A retired U.S. Army Colonel, George Reed is an associate professor in the Department of Leadership Studies within the School of Leadership and Education Sciences at the University of San Diego.

The magic of fellowship

In response to this week's On Leadership question: Last year was a tough one for many organizations, with fewer employees required to do more with less. How can leaders of such organizations motivate their people as they head into 2010?

I recommend thinking about motivating others in terms of the "Four Fs." They stand for funds, fun, fellowship, and feeling. Most people are motivated by some combination of the four but the combination that promotes the highest motivation may not be the same for every person.

Funds include tangible economic incentives like salary, bonuses, and perquisites. This category attracts talent in a competitive talent pool, but is insufficient to assure exceptional performance over the long term. Economic incentives are an important motivator that should not be overlooked, but the best employers do not put all of their eggs in this basket even if they have the personnel budget to do so. Some who are highly compensated are not that motivated, and as I will point out below, some in low paying positions make extraordinary contributions.

Fun is often overlooked, but is an important factor in retaining quality employees. Think about the job you enjoyed the most: You probably laughed a lot. Talented people will sometimes join or stay with an organization where people are having fun, even if the economic inducements are better elsewhere.
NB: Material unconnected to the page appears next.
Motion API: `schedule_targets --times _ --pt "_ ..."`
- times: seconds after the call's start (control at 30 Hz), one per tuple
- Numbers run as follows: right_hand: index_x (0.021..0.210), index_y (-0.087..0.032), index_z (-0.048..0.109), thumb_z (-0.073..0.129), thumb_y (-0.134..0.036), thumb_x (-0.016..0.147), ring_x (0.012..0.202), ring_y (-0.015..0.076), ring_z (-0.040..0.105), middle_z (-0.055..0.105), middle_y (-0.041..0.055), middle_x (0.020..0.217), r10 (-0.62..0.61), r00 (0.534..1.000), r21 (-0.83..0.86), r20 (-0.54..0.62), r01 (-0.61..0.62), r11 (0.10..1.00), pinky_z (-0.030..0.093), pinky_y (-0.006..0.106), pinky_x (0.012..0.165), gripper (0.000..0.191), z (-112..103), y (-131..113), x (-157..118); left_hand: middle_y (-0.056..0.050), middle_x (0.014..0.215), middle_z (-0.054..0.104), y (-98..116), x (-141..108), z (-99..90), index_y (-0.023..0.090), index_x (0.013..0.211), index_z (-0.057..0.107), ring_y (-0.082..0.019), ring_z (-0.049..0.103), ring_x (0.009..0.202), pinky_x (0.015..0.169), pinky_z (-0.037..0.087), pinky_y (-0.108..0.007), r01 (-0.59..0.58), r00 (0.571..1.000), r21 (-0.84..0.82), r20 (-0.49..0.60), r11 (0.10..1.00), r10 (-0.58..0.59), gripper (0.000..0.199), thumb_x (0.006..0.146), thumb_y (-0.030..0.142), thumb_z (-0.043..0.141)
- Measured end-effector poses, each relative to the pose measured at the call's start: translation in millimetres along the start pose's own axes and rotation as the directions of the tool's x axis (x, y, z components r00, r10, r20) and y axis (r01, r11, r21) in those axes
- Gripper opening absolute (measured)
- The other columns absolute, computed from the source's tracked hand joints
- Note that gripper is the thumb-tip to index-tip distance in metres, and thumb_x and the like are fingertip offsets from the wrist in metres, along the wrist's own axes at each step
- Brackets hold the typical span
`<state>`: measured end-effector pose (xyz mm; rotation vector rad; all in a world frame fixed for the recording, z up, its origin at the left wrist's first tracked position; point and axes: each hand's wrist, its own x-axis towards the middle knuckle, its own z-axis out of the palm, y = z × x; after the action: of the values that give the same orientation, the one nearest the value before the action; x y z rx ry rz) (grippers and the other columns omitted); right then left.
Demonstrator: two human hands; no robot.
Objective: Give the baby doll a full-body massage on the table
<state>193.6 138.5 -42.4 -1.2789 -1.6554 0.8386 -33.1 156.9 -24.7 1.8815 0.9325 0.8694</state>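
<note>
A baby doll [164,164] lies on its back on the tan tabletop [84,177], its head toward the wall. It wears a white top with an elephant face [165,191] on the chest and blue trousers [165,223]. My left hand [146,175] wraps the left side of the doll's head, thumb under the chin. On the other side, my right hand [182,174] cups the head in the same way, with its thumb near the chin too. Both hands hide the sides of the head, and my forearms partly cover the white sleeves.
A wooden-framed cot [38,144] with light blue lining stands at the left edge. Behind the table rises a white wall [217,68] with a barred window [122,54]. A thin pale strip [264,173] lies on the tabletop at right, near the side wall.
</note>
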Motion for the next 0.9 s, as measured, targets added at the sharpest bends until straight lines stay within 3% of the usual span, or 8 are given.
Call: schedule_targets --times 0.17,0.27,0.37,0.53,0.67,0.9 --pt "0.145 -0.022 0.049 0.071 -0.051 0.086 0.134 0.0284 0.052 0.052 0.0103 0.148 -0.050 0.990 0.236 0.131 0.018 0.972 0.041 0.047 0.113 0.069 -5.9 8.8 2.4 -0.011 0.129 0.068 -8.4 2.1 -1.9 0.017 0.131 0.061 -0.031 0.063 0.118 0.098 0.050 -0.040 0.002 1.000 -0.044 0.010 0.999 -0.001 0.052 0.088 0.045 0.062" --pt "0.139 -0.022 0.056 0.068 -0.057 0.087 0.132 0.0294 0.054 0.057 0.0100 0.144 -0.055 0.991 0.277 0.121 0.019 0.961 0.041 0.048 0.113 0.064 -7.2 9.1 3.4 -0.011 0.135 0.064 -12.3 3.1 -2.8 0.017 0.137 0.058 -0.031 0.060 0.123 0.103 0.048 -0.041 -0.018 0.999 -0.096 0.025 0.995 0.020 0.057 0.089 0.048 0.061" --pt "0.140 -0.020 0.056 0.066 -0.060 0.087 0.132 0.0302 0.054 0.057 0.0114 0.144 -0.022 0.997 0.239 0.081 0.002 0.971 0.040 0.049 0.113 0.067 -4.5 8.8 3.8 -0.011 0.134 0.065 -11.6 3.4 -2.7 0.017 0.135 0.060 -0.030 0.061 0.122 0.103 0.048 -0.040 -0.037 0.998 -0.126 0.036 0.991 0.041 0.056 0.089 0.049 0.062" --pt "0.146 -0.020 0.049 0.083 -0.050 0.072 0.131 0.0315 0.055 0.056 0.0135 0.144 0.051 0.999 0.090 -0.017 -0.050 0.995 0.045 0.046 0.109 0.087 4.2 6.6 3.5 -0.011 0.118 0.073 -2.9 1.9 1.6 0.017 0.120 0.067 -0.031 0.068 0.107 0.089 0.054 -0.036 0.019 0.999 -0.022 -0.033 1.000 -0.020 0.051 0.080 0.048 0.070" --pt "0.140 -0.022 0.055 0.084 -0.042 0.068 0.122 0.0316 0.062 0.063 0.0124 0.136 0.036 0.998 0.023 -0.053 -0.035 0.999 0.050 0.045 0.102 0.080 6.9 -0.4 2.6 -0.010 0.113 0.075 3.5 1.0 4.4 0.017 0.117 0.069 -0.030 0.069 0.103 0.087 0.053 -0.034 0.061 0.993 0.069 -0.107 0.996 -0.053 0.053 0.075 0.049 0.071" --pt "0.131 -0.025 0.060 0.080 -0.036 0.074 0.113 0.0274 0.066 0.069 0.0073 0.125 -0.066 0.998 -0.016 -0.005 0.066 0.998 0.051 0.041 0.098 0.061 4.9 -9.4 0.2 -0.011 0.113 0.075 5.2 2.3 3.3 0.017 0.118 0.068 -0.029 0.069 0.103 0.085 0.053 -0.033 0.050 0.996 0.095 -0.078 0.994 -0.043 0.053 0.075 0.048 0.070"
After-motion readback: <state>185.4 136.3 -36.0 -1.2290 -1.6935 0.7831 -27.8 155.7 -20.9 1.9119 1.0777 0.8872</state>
Here I am reminded of an employee in one of the world's top design firms who reportedly declined acceptance to medical school three times because he was having too much fun at his job.

Fellowship refers to the sense of camaraderie that exists among members of a team. It should not be underestimated. Sometimes people forge deep bonds with their colleagues, either borne out of a shared sense of trial and hardship, or affinity for a task or mission. We know that soldiers do not fight and die for abstract concepts, but will go to extraordinary lengths for their buddies. When Staff Sergeant Lincoln Dockery's convoy was ambushed in Afghanistan he charged into almost certain death to save his fellow soldiers. Although wounded he did survive and was awarded both the Purple Heart and Silver Star. At the award ceremony he was quoted as saying, "My only concern was for the guys who worked under me."

Feeling refers to the sense of accomplishment that results from making a difference. Some people derive a strong sense of self-worth and identity from contributing to others. Some might call it a sense of stewardship or a desire for legacy, but most human beings want to leave a mark that lasts longer than their presence on this earth. Not everyone requires a monument, but people like to believe that they are making a contribution to a worthy endeavor.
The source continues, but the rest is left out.